**Directions**
Please output, without any change, the lines of the material below from the very first through the one with "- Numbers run".

**Dataset extract**
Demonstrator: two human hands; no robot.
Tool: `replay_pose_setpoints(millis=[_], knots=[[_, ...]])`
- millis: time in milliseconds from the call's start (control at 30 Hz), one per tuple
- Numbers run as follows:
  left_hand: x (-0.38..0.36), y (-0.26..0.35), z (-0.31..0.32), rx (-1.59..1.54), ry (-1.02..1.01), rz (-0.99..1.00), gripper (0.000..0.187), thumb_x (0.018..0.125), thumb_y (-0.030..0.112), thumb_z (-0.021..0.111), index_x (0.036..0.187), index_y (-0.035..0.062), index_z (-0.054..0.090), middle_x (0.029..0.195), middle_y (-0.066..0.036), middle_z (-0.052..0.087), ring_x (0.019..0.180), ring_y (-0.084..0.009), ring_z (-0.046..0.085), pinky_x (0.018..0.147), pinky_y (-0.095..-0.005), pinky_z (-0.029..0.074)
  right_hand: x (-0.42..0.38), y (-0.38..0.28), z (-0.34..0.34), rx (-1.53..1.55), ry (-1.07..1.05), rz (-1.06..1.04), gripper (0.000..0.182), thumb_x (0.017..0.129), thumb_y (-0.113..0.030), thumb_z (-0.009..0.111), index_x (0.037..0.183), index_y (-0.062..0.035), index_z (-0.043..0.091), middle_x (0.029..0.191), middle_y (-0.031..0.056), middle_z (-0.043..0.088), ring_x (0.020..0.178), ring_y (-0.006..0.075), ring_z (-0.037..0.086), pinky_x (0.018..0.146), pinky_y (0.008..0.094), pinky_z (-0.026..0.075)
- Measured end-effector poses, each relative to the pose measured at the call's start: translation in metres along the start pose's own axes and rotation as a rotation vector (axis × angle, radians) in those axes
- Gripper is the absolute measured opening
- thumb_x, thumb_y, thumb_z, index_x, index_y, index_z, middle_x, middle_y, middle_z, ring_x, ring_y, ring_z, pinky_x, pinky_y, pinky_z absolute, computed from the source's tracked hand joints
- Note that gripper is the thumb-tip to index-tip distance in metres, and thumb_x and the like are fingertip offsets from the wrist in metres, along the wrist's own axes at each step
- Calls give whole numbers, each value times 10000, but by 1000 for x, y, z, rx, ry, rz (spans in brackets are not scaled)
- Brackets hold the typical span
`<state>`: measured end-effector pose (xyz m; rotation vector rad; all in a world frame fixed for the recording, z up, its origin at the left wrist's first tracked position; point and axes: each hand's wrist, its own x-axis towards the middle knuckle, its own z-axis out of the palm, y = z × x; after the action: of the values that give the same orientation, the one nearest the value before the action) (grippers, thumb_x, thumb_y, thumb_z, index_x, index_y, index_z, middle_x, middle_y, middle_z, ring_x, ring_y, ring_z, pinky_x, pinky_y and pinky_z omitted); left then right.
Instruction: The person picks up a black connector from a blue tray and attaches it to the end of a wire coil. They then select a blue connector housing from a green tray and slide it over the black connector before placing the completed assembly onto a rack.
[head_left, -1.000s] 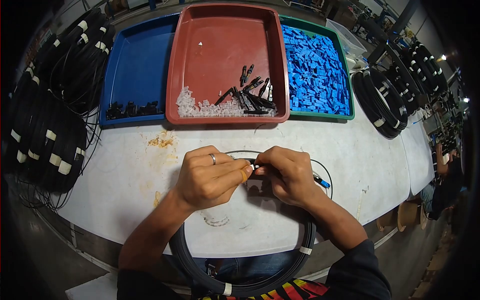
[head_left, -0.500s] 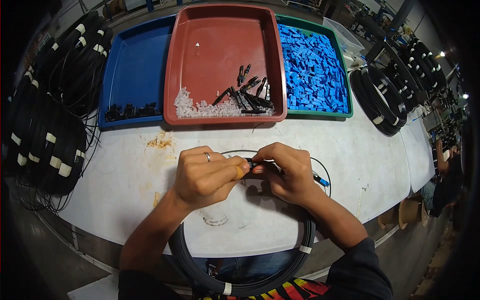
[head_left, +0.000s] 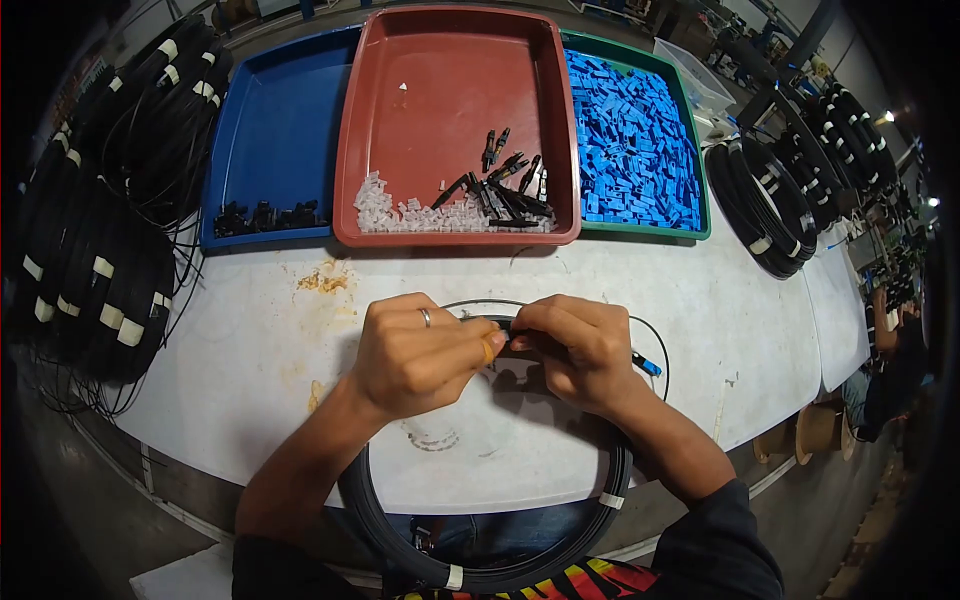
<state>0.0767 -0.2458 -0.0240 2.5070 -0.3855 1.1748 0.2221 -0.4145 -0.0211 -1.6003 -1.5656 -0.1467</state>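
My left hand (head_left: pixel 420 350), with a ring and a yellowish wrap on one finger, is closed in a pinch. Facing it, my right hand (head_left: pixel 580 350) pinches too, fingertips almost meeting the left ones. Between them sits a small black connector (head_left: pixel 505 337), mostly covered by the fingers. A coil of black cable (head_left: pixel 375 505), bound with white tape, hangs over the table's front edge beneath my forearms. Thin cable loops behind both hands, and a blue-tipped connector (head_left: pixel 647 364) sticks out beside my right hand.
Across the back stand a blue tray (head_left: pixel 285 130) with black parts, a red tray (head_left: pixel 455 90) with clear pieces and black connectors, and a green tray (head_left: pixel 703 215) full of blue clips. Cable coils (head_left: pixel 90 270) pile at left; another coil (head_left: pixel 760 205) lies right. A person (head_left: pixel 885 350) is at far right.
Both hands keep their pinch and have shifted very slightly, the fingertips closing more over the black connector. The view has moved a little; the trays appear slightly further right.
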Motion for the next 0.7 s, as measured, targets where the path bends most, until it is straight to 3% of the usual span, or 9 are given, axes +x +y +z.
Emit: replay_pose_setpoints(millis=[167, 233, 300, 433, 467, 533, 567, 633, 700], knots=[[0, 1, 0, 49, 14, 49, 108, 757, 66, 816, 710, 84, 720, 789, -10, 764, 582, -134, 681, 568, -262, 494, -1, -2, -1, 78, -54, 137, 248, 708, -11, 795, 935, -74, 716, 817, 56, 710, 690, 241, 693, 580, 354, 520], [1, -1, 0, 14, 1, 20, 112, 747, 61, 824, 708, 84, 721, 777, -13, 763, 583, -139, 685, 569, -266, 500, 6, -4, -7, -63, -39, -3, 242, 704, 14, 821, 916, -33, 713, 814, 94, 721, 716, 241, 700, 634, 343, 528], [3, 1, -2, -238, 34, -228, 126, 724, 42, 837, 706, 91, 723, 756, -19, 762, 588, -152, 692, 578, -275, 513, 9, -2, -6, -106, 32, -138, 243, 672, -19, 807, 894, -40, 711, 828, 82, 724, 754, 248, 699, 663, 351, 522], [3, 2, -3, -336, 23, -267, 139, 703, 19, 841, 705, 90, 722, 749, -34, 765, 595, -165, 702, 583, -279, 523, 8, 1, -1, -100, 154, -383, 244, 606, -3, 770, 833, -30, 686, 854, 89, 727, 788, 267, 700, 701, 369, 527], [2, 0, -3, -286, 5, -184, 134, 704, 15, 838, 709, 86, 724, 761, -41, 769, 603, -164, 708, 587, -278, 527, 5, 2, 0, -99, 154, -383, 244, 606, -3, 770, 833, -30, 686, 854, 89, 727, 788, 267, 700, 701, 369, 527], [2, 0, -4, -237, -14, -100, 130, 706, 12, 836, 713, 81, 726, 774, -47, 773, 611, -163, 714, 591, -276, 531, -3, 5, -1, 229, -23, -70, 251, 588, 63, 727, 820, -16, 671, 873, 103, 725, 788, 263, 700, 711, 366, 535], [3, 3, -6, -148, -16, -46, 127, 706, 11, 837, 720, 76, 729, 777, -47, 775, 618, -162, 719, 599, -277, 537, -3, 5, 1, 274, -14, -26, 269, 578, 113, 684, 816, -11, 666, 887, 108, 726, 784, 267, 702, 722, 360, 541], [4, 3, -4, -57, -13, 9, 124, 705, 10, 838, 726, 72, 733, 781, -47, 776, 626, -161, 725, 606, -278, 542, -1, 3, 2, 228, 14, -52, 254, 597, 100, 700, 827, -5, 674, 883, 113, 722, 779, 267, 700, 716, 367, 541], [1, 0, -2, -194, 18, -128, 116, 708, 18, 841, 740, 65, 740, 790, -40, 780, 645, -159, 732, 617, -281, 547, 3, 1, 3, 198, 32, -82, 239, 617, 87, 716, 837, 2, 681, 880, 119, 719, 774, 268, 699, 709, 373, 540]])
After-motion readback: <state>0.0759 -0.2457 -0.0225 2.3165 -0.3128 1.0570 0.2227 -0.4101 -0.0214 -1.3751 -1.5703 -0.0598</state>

**Answer box**
Demonstrator: two human hands; no robot.
Tool: `replay_pose_setpoints(millis=[_], knots=[[_, ...]])`
- millis: time in milliseconds from the call's start (control at 30 Hz), one per tuple
- Numbers run as follows:

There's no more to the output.